Faith-Based Movies Making an Impact in the Culture Wars
With stories continually hitting the news about students murdering parents or teachers and students bullying fellow classmates until they commit suicide, it’s hard to remain optimistic about today’s culture and the next generation. Clearly, the war-torn, fragmented world of our children and grandchildren needs guidance.
Ted Baehr, founder and publisher of Movieguide: The Family Guide to Movies and Entertainment, concludes from decades of research that “real lasting beauty delights in truth, justice and goodness.”
For example, a new movie produced by Franklin Martin’s Dutchmen Films, Long Shot: The Story of Kevin Laue, tells the story of a young man who overcome impossibilities—he has only one arm but dreamed of playing Division I basketball.
According to Fox News, just two days ago, Zach Hodskins, another young man also born without a left arm, committed to play Division I basketball at the University of Florida.
These are the types of messages that must reach young people, Baehr believes.
“They give people hope they can overcome their past and that they aren’t powerless to change their circumstances,” he says.
This is also where worldview deeply affects mass media. A movie’s worldview is the true undercurrent of its message, Baehr asserts. For example, if a movie’s message is “follow your heart,” passions, lusts and desires in pursuit of pleasure can lead people astray, especially susceptible children and teenagers.
According to world-renowned Christian apologist Ravi Zacharias, “Pleasure without God, without the sacred boundaries, will actually leave you emptier than before. And this is biblical truth; this is experiential truth. The loneliest people in the world are amongst the wealthiest and most famous who found no boundaries within which to live. That is a fact I’ve seen again and again.”
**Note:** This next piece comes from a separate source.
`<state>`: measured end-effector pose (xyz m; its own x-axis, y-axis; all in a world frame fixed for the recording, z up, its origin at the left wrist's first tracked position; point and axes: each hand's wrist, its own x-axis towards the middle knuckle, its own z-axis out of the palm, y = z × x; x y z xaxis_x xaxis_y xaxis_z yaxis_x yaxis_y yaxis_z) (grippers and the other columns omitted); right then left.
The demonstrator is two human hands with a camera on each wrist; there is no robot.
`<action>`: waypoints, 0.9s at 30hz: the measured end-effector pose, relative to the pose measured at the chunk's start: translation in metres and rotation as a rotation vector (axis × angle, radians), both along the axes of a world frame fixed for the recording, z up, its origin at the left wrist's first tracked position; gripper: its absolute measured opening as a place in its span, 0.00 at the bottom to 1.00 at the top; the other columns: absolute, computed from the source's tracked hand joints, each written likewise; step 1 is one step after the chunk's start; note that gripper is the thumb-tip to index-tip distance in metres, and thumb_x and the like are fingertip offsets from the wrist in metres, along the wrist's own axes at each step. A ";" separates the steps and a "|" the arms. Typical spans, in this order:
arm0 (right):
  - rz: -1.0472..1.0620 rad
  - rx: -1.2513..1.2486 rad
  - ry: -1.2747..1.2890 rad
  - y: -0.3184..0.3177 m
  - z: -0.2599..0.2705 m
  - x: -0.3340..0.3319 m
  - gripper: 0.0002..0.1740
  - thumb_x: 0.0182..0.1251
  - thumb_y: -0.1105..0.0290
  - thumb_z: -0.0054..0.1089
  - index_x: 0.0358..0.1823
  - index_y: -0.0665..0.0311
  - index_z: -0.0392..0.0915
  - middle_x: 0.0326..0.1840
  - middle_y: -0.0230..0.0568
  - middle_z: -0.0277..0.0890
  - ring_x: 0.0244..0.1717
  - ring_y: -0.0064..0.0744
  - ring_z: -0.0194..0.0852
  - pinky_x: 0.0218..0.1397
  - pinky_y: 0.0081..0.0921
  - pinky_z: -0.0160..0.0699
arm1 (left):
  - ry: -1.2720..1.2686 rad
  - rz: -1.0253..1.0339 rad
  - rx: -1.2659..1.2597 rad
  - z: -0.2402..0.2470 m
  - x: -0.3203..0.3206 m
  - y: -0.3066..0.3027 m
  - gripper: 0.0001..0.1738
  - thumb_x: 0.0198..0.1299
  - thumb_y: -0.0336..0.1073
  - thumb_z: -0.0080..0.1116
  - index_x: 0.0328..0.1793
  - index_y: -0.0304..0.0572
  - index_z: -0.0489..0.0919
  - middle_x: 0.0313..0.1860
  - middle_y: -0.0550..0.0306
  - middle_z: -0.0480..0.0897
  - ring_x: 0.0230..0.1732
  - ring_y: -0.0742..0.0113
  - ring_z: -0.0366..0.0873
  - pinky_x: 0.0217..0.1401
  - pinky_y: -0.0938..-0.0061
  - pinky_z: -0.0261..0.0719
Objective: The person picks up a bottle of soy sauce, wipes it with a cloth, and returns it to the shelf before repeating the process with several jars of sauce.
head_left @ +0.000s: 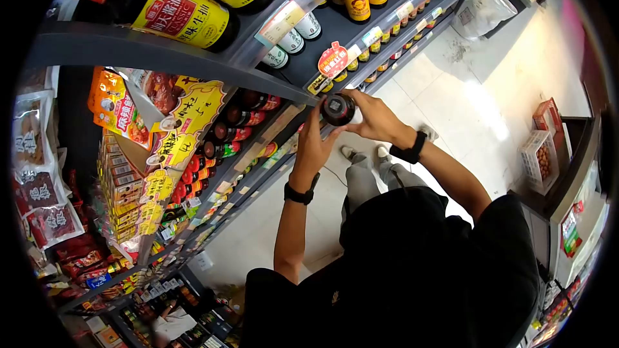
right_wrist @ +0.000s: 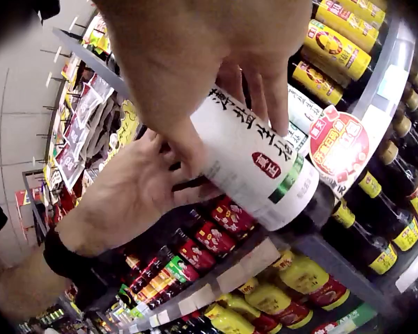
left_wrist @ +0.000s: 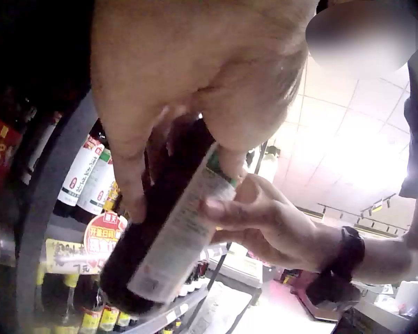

Lack of direction and internal desperation will lead young adults to drastic and unhealthy behavior, Baehr notes, as we’ve seen exhibited by those in the entertainment limelight, such as Miley Cyrus, Amanda Bynes, Lindsay Lohan, Heath Ledger and many others.
According to the research findings of the Barna Group, “The mass media has more influence over today’s culture than any other social institution.”
In his book How Should We Then Live? Christian philosopher Francis Schaeffer asserts, “Whoever controls the media controls the culture.”
“The battle for culture is here,” Baehr says, “but with movies like Long Shot, The Blind Side, Fireproof, and Grace Unplugged, it’s progressively become more balanced and representative of traditional America than in recent years. Morally uplifting, empowering and heroic epics and faith-based movies keep on coming, but this only shows that the real battlefield for the minds and hearts of children, teenagers and young adults is happening in film production and the mass media and the worldviews behind their movies, videos and programs.
“We have only seen the beginning of a movement to redeem the mass media and transform the culture through Judeo-Christian and family values that have not been forgotten and truly bring hope of transformation and the power to overcome the obstacles in life.”
“While the news bleeds negative information,” Baehr concludes, “the movie industry has the power to reach and empower families to again become the backbone of society. Most Hollywood leaders would rather sell four tickets to the whole family than just one to a misguided young person. Therefore, the movie industry needs to produce the true, the good, and the beautiful.”